Se havia a preocupação com a irritação dos marinheiros americanos, também havia o medo da tentação. O texto do vice-almirante Munroe parece revelar o receio de alguém que conhece bem a sedução das farras.

"Você só deve participar das festividades quando expressamente convidado. Em outros momentos você deve ser mero espectador. Mantenha a compostura e não se deixe levar pelo espírito da ocasião (...) O uso de máscaras de qualquer tipo por marinheiros está proibido."

TEM CARNAVAL?

No primeiro volume de sua "História das Eleições no Recife", o jornalista Ronildo Maia Leite narra o caráter polêmico que o Carnaval recifense adquiriu durante a Segunda Guerra.

De um lado estavam os que defendiam que a festa não deveria acontecer, alegando que o clima era de consternação pelos mortos no conflito.

Do outro, personalidades públicas exaltavam o caráter popular da festa. Era o caso do jornalista Mário Melo, segundo reproduz Maia Leite.

"A gente de colarinho branco e gravata, que bebe champanhe e gim, pode embriagar-se nos clubes, mas os pés raspados, que trabalham no duro, não!", escreveu. Por fim, em fevereiro de 1945, mês em que o memorando foi enviado, a pendenga foi encerrada pela força dos fatos.

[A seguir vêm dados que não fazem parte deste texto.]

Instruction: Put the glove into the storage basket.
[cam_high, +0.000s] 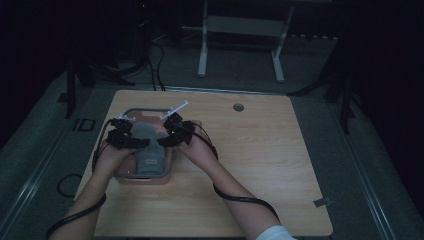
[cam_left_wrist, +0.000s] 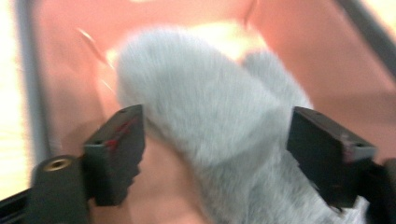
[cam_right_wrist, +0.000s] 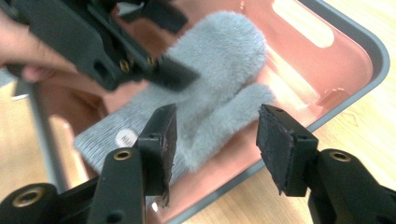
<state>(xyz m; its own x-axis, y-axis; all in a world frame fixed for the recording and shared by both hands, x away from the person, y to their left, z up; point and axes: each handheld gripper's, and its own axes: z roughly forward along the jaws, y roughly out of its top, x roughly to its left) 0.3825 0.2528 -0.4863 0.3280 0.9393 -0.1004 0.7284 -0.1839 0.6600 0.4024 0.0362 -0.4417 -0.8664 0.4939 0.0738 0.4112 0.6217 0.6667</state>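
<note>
- Grey fuzzy mitten (cam_right_wrist: 219, 74), ribbed cuff with small label, flat in pink tray (cam_right_wrist: 355, 70).
- Left gripper (cam_left_wrist: 215, 154) spread, astride mitten.
- Right gripper (cam_right_wrist: 215, 140) spread, gripping nothing.

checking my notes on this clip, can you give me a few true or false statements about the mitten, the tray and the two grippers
1. The grey mitten lies in a pink tray. True.
2. The right gripper is clamped on the mitten. False: its jaws stand open, with nothing pressed between them.
3. The left gripper has open jaws on either side of the mitten. True.
4. The tray sits on the floor. False: it rests on the wooden table.
</note>
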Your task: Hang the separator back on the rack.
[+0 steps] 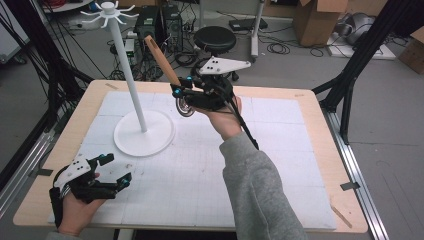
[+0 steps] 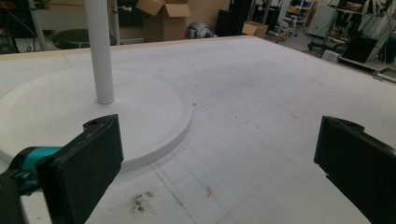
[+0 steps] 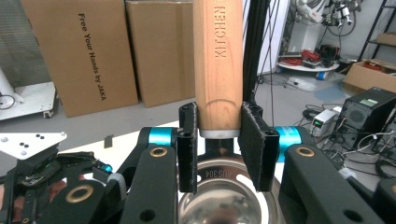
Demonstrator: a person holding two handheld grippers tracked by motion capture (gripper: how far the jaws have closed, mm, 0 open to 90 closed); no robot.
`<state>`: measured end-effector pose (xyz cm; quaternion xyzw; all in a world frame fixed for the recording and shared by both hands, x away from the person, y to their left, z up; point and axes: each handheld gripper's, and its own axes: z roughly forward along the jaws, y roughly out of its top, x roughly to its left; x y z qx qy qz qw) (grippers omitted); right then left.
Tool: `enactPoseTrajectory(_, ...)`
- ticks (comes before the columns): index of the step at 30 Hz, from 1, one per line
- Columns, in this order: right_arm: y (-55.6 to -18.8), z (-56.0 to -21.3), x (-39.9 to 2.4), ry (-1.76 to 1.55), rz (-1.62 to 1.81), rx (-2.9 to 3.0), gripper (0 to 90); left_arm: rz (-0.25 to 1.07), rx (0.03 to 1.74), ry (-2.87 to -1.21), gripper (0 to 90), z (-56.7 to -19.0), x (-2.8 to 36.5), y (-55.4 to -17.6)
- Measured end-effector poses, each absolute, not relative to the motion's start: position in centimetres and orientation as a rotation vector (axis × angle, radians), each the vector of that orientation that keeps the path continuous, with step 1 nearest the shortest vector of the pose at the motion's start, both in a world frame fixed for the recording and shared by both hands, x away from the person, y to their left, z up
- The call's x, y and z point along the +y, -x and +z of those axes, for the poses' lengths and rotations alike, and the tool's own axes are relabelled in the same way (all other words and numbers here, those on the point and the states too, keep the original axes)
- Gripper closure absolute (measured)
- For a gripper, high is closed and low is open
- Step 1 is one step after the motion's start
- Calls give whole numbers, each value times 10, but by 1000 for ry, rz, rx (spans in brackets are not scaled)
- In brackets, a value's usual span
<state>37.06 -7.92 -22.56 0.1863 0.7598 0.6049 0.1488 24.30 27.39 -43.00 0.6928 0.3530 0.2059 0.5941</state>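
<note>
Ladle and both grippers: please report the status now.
Right gripper shut on ladle, lifted above table. Left gripper open, empty, low near white stand. Nothing blocks the stand.

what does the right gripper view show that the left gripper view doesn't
Right gripper view alone: the right gripper shut on a wooden handle stamped KITCHEN, a steel bowl marked SUS 304 below the jaws, and the left gripper farther off.
Left gripper view alone: the left gripper's open jaws, the white stand on its round base, the gridded white mat.
Both: cardboard boxes in the room behind.
</note>
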Motion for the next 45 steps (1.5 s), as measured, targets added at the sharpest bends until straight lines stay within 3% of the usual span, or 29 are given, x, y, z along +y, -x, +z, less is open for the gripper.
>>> enactPoseTrajectory(45,-382,-205,-39,-525,1755,2122,697,496,847,-1584,17,-429,285,-234)
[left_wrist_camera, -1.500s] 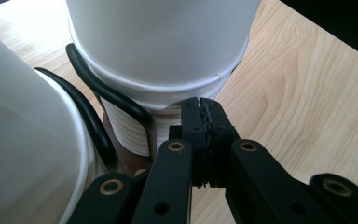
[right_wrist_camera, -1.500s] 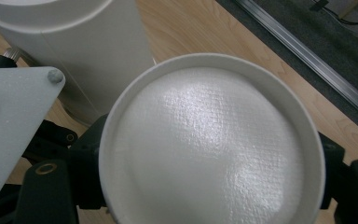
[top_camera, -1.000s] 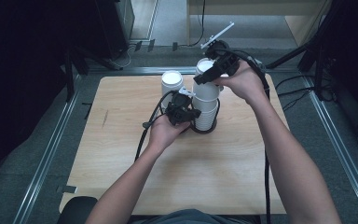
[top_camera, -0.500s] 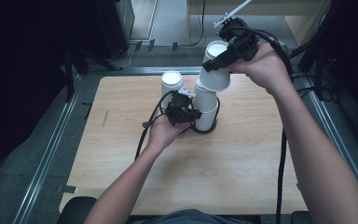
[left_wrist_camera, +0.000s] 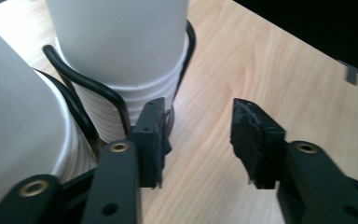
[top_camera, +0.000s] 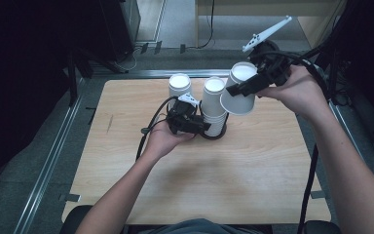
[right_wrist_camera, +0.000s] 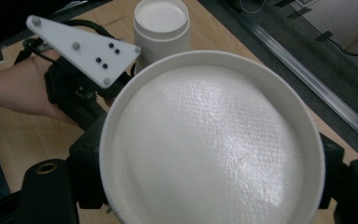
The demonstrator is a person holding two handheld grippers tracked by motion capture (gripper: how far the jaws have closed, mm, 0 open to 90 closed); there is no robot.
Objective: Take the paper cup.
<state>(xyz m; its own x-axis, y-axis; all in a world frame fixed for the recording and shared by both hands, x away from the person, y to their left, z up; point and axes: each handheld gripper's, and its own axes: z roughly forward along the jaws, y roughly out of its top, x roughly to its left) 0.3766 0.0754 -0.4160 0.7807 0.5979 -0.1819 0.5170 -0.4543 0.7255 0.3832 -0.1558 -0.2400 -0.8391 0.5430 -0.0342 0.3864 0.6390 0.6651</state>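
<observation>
A stack of white paper cups (top_camera: pixel 214 109) stands in a black wire holder (left_wrist_camera: pixel 81 81) at the middle of the wooden table (top_camera: pixel 253 165). My left gripper (top_camera: pixel 203 127) rests low beside the holder's base. Its jaws have just been opening and now stand open (left_wrist_camera: pixel 198 135) over bare wood, with the stack (left_wrist_camera: pixel 121 56) just to the left of them. My right gripper (top_camera: pixel 242 87) is shut on a single white cup (top_camera: pixel 237 97), held in the air to the right of the stack and above its top. That cup's flat base (right_wrist_camera: pixel 209 140) faces the right gripper view.
Another white cup (top_camera: pixel 179 85) stands on the table behind and left of the stack, also in the right gripper view (right_wrist_camera: pixel 161 25). Metal rails (top_camera: pixel 53 151) run along the table's edges. Cables trail from both grippers.
The right gripper has lifted the cup off the top of the stack and carried it up and to the right. The left jaws have opened beside the holder.
</observation>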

"Ancorados no porto do Recife, marinheiros do encouraçado São Paulo organizaram a troça Mimosas na Folia. E desfilam ruidosamente (...) Pela primeira vez vestidos de mulher. Musculosos e atléticos, os marinheiros de guerra do Brasil introduziram no carnaval pernambucano um hábito até então absolutamente carioca. No porto da resistência democrática, ancoravam também frevo e povo. Alegres prostitutas, de braços dados com suados estivadores e marinheiros, desceram do cais", descreve Maia Leite.